2-Une Résistance précocement organisée, active, diverse

Du fait des déterminants analysés ci-dessus mais surtout parce qu’il y eut alors des hommes et des femmes pour refuser les faits et abaissements de la défaite de juin 1940, une résistance multiforme prit rapidement corps dès 1940-1941. En septembre 1940 , les premiers réseaux se mettent en place. D’abord limité à l’organisation de filières d’évasion, le réseau belge Delbo-Phénix élargit rapidement son action au renseignement. Il trouve à Chalon-sur-Saône, ville située au carrefour de la ligne de démarcation et des grands axes Nord-Sud, un premier point d’appui avec le garagiste Camille CHEVALIER, passeur et organisateur infatigable jusqu’à son arrestation. Depuis Lyon, le réseau Marco-Polo étend son activité vers le nord, jusqu’à la région mâconnaise où il s’implante solidement. C’est l’un de ses membres, l’adjudant MEYER, ancien du 5e régiment de Dragons de Mâcon, qui participe à la fondation du premier maquis de Saône-et-Loire, à Beaubery en Charolais, dès le printemps 1943. En Zone Nord, le réseau Alliance, lié à l’IS, est implanté dans l’usine d’extraction et de raffinage de schistes bitumineux des Télots, près d’Autun. La diversité organisationnelle est renforcée par la perméabilité entre réseaux et mouvements. Un homme comme René FLECHARD, de Saint-Bonnet-de-Joux, en Charolais, membre de Combat, travaille pour le réseau Birr de la France libre, avant d’entrer en contact avec le SOE, solidement implanté dans le Sud-Ouest du département. Cette organisation, représentée par ses deux agents John BROWN BARTOLDI-TIBURCE et Michel DARTOIS-MICHEL, contrôle la majeure partie des maquis du Clunysois et du Charolais, les soumettant, en échange de matériel, à la stricte stratégie britannique.

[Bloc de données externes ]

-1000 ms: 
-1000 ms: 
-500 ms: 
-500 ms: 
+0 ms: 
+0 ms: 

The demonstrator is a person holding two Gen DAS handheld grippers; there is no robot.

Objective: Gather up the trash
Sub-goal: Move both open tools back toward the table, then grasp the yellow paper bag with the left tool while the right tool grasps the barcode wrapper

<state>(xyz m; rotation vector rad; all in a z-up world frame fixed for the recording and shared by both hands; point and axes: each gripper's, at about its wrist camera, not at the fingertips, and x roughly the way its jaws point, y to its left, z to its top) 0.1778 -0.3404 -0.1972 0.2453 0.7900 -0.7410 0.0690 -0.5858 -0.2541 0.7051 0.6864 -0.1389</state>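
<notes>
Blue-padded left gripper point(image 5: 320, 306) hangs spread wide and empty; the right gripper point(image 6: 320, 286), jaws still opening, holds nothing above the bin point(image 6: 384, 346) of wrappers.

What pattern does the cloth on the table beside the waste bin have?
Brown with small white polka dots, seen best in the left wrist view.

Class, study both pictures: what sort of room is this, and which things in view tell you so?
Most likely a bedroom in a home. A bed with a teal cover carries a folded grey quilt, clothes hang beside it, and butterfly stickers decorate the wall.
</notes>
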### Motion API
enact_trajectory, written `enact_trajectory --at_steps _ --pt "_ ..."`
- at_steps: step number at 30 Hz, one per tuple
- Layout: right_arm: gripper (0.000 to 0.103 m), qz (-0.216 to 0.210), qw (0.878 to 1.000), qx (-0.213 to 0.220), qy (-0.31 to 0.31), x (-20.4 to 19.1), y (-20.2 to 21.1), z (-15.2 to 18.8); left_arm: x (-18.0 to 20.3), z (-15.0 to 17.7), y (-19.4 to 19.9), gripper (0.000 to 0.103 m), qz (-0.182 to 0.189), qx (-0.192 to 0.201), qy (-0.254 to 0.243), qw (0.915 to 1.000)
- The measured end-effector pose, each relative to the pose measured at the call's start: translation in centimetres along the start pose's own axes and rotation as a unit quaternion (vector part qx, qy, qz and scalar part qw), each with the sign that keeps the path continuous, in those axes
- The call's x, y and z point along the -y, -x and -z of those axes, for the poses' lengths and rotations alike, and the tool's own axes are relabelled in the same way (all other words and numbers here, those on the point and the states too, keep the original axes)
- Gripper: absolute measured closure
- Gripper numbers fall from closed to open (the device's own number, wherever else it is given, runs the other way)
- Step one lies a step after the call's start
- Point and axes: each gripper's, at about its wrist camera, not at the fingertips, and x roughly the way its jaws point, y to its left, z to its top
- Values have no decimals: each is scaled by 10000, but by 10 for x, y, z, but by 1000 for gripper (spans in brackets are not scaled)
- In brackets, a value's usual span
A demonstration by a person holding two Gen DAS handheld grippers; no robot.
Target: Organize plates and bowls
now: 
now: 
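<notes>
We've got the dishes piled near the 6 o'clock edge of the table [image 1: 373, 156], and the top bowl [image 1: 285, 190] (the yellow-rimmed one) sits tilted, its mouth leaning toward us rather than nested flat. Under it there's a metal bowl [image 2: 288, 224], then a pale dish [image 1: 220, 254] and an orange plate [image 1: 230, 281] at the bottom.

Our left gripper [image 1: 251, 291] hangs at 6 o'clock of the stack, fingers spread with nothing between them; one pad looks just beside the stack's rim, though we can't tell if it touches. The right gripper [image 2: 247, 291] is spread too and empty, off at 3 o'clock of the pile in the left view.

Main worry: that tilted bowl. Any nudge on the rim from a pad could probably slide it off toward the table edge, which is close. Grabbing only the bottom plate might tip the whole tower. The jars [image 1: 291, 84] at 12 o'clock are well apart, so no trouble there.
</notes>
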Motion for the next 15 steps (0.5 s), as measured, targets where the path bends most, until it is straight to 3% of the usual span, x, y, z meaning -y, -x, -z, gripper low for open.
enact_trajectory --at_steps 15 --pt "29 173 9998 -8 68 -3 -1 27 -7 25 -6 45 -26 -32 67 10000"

La géographie comme la position du département en font un domaine stratégique pour le BCRA et le SAP. André JARROT comme Bernard MOREY y organisent parachutages, réceptions et envols de cadres. En diverses circonstances, le général DELESTRAINT, Jean MOULIN, Claude BOURDET, Henry FRENAY, Berthie ALBRECHT, Lucie et Raymond AUBRAC, le général de LATTRE DE TASSIGNY ont foulé le sol de Saône-et-Loire, y ont pour certains trouvé de durables refuges avant de s’en envoler. Berthie ALBRECHT y vécut malheureusement sa dernière arrestation, en gare de Mâcon. Le BCRA obtint de faire réaliser par la Résistance des destructions habituellement assurées par bombardements, accompagnés de ce que les militaires désignent par un terrible euphémisme de “ dégâts collatéraux ”. La mission Armada, venue de Londres avec André JARROT-GOUJON et BASSET-MARY fournit les moyens matériels, les maquis les hommes. Trois cibles furent alors neutralisées, évitant à Chalon-sur-Saône d’être bombardée (centrale thermique et barrage de Gigny) et au Creusot de l’être une troisième fois (destruction des infrastructures assurant l’alimentation électrique des usines SCHNEIDER travaillant pour l’occupant).

Les mouvements eux aussi sont précocement implantés. Combat est solidement organisé en Louhannais, à Tournus, dans le Clunysois. Libération-Sud naît fin 1941 de la rencontre du communiste Pierre DELACROIX alors coupé de son parti avec les jeunes socialistes mâconnais Pierre DENAVE et Louis ESCANDE. C’est en Charolais que Franc-Tireur trouve sa principale base dans le département, autour du garagiste Louis LAPALUS et du greffier du Tribunal de Charolles Félix VEZANT. En Zone-Nord, l’OCM est présente à Chalon et Rully, alors que les FTP possèdent des implantations dans le Bassin minier, Chalon, Autun, Chagny. Ils sont aussi présents en Zone-Sud, en Bresse, Mâconnais et Tournugeois.